There is no closed form solution for finding the optimal values of the weights (or parameters) of a neural network. To train a neural network, we use the iterative gradient descent method. That is, we start with random initialization of the weights. And then repeatedly make predictions on some subset of the data (forward-pass), calculate the corresponding cost function C, and update each weight w by an amount proportional to dC/dw, i.e. the derivative of the cost functions w.r.t. the weight. The proportionality constant is known as the *learning rate*.

The gradients can be calculated efficiently using the back-propagation algorithm. The key observation of backprop is that because of the chain rule of differentiation, the gradient at each neuron in the neural network can be calculated using the gradient at the neurons it has outgoing edges to. Hence, we calculate the gradients *backwards*, i.e. first calculate the gradients of the output layer, then the top-most hidden layer, then the preceding hidden layer, and so on, ending at the input layer.

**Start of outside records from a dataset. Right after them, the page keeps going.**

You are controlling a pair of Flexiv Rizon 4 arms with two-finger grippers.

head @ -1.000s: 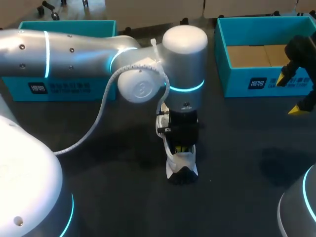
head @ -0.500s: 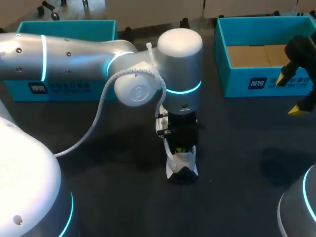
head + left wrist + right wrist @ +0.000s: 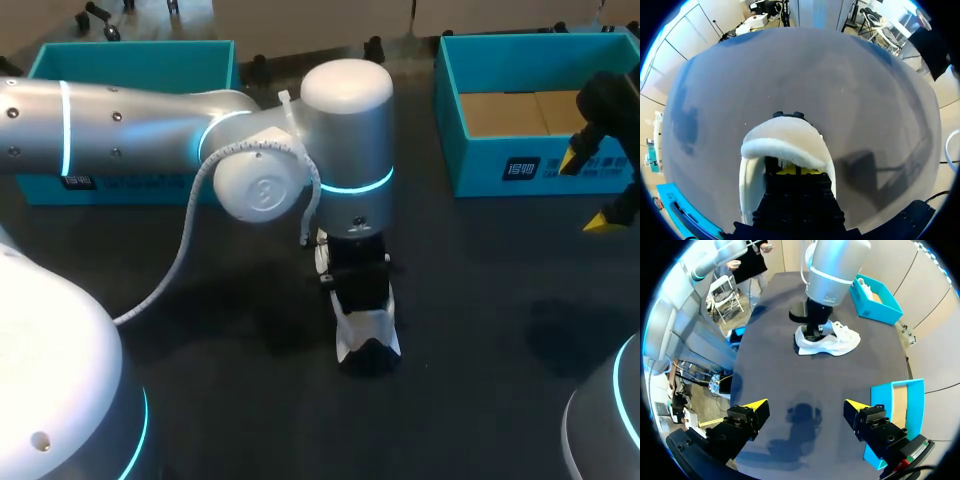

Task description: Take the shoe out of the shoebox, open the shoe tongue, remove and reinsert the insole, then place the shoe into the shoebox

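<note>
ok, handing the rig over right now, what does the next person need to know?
Left tool: down inside the opening of the white sneaker, behind the heel collar; whether it grips anything is hidden.
Right tool: open, empty, hovering beside the right teal cardboard shoebox.
Sneaker stands upright on the dark table, outside both boxes; second teal box at back left.
Done: shoe is out of the box.
Unclear: insole stage, since the left tool blocks the view.
Left: finish the insole step, then put the sneaker into the shoebox.
</note>
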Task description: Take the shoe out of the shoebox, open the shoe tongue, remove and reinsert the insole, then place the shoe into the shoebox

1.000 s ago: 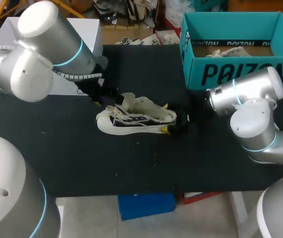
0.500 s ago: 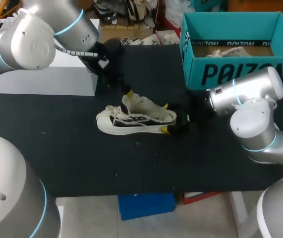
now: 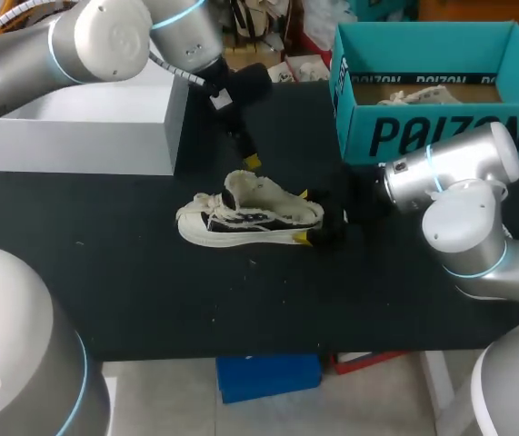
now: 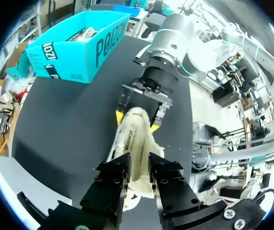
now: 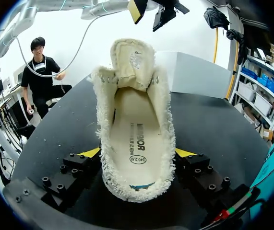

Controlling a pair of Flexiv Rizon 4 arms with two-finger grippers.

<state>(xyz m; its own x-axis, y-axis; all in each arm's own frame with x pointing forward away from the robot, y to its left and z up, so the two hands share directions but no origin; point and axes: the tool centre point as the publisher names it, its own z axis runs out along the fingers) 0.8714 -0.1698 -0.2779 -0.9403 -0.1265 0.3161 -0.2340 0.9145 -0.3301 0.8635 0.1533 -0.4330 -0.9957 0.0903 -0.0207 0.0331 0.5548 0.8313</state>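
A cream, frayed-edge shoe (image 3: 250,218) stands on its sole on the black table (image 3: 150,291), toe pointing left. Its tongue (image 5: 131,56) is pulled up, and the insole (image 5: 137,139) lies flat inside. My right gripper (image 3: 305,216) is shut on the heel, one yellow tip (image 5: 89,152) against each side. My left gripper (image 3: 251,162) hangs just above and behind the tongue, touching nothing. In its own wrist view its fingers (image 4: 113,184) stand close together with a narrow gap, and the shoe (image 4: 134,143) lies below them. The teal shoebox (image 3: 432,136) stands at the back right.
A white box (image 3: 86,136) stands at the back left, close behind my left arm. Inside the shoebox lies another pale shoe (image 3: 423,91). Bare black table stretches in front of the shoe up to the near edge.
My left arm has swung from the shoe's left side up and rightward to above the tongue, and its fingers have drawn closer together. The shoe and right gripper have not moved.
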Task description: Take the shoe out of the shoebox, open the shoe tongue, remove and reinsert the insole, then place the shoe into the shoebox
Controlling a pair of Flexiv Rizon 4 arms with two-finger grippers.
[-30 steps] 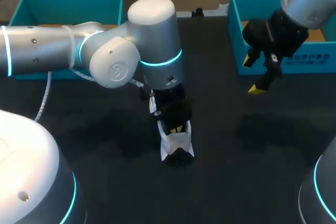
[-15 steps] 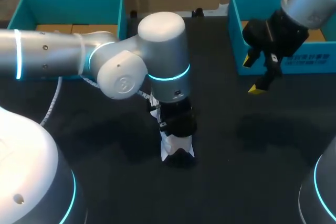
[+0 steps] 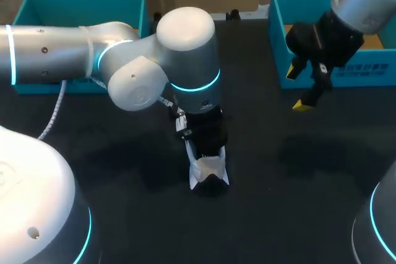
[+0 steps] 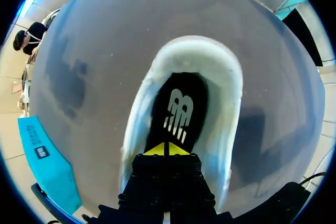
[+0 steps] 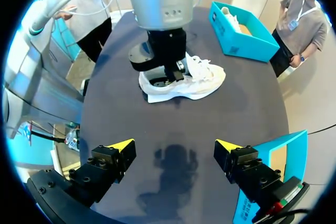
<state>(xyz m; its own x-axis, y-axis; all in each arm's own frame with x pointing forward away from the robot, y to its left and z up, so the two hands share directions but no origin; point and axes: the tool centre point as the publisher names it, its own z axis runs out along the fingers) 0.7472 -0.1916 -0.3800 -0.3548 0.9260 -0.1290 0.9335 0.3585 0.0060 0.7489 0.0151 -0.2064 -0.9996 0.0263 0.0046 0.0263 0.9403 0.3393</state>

Typically, the back-propagation algorithm is implemented using the concept of a computational graph, where each neuron is expanded to many *nodes* in the computational graph and performs a simple mathematical operation like addition, multiplication. The computational graph doesn’t have any values (weights) on the edges, all values go at the nodes, so the weights become their own nodes. The backprop algorithm is then run on the computational graph. Once the calculation is complete, only the gradients of the *weight nodes* are required for update. The rest of the gradients can be thrown away.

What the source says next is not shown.